Chega o dia da luta, 28/12/2013. Tenho uma credencial para acompanhar o evento, vamos lá? Vou. Começo meu dia na arena às 15h. Os caras sabem como fazer o negócio. Acompanho a primeira luta e durante o dia, cresce seriamente a minha crença de que o MMA vai tomar o lugar do boxe como a luta mais popular do mundo. É um esporte moderno, afinado com o que o público quer. Um brasileiro no ringue. Loiro descolorido, ele sai vitorioso pintado de vermelho pelo sangue do adversário. Metade do ginásio grita em português vibrando. Estou entre eles. Outras lutas passam. Na área de imprensa aperto a mão do Mike Tyson. “What’s up, champ?”. Ele sorri pra mim. Duas lindas mulheres — que supostamente se odeiam — entram no octógono para a disputa do cinturão. O ginásio ferve. Eles e elas deliram com as quedas, socos e reviravoltas da luta. Estou excitado, na torcida pela desafiante mais simpática. E ela acaba perdendo pra über-marrenta campeã, não menos charmosa.

Hora da luta principal. A revanche. Já passa de nove da noite, estou acompanhando o UFC há mais de 5 horas. Nunca fiz isso na vida. No dia em que Anderson Silva perdeu o título eu festejava meu casamento e a mudança pra fora do Brasil. Agora estou aqui, diante do octógono. E estou nervoso. Torço muito pra Anderson, apesar da simpatia e simplicidade do adversário americano. O brasileiro vai mal no primeiro round, mas a arena está com ele. No segundo assalto, depois de tentar um chute, ele cai. Penso: ‘quebrou a perna’. E agora, por alguns longos minutos, o evento não tem música alta, clipes, anúncios marcantes pela voz do apresentador, entrevista do repórter com o vencedor. Neste momento, ninguém fala nada. Há um silêncio institucional banhado pela reação do público ao replay bizarro do golpe. “Oh...”, é o que se ouve, alto e claro. A perna de Anderson como uma borracha, quebrando em câmera lenta ao encontrar a defesa do joelho do americano. O octógono está cheio de médicos, gente da organização. Anderson está no chão com muita dor. Sinto-me mal. Estou chocado.

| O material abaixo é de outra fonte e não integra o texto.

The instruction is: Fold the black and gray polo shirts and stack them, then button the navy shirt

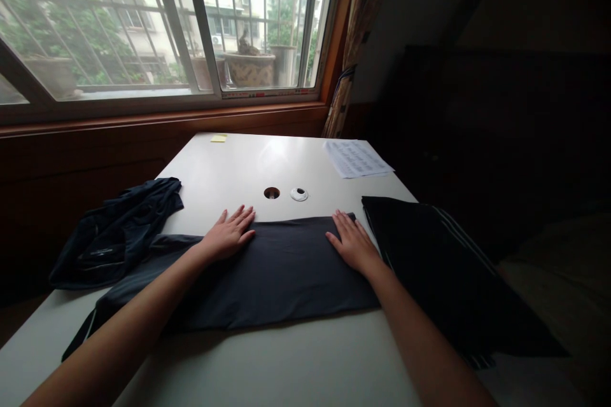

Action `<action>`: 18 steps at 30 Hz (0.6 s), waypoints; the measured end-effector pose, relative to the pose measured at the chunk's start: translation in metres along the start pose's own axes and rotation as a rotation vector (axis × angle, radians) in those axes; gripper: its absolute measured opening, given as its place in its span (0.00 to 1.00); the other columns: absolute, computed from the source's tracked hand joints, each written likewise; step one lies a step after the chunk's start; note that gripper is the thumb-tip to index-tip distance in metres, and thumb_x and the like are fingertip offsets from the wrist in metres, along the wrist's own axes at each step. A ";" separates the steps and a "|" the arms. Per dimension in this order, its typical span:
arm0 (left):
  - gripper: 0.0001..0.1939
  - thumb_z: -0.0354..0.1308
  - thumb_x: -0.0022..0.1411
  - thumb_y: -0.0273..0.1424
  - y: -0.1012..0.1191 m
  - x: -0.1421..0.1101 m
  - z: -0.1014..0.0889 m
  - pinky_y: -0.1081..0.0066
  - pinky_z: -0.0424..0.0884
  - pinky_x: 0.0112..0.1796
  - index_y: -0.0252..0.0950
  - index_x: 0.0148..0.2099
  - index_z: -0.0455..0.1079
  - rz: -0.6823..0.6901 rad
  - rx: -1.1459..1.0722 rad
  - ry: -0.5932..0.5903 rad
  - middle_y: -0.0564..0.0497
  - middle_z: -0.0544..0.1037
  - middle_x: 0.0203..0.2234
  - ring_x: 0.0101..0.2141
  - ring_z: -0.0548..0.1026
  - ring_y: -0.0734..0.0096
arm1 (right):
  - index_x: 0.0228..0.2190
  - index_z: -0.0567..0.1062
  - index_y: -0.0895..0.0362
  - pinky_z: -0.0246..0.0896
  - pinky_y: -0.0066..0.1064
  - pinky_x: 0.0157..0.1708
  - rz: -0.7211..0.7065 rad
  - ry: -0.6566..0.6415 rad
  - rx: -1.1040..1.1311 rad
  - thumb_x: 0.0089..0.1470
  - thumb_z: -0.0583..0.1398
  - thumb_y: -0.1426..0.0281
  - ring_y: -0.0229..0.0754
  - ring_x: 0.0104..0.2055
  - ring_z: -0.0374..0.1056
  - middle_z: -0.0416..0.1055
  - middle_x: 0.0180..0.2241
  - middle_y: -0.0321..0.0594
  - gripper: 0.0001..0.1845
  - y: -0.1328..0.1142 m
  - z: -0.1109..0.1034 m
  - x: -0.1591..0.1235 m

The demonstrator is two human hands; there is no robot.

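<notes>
A dark folded garment (281,273) lies flat across the middle of the white table (267,369). My left hand (228,233) rests palm down on its far left edge, fingers stretched out and flat. On the garment's far right corner lies my right hand (352,243), also flat with fingers extended. Neither hand grips anything.
A crumpled dark garment (117,229) lies at the table's left edge. A black garment with white stripes (443,267) hangs off the right side. A cable hole (272,193) and its white cap (299,194) sit beyond the hands. Printed paper (357,158) and a yellow note (218,138) lie near the window.
</notes>
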State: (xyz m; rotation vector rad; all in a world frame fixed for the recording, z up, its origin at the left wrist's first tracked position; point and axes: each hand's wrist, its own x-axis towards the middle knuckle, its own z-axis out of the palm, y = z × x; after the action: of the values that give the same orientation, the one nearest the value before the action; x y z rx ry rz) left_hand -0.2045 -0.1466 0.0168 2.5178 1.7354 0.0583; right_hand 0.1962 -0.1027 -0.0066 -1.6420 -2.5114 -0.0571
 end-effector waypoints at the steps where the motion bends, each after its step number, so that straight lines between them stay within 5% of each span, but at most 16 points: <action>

Minha mulher está ao meu lado, microfone em punho, câmera pronta, preparada pra entrar no ar a qualquer momento. Digo a ela que vou embora. Caminho da arena até o quarto do hotel pensando que realmente não gosto de Vegas. E que esta cidade talvez reuna, promova e viva do que há de mais essencial e significativo na cultura popular americana: o entretenimento barulhento, a glorificação do dinheiro, o sexo machista-fetichista e a violência. Tudo junto e misturado.

É muito espetáculo pra muito pouca poesia.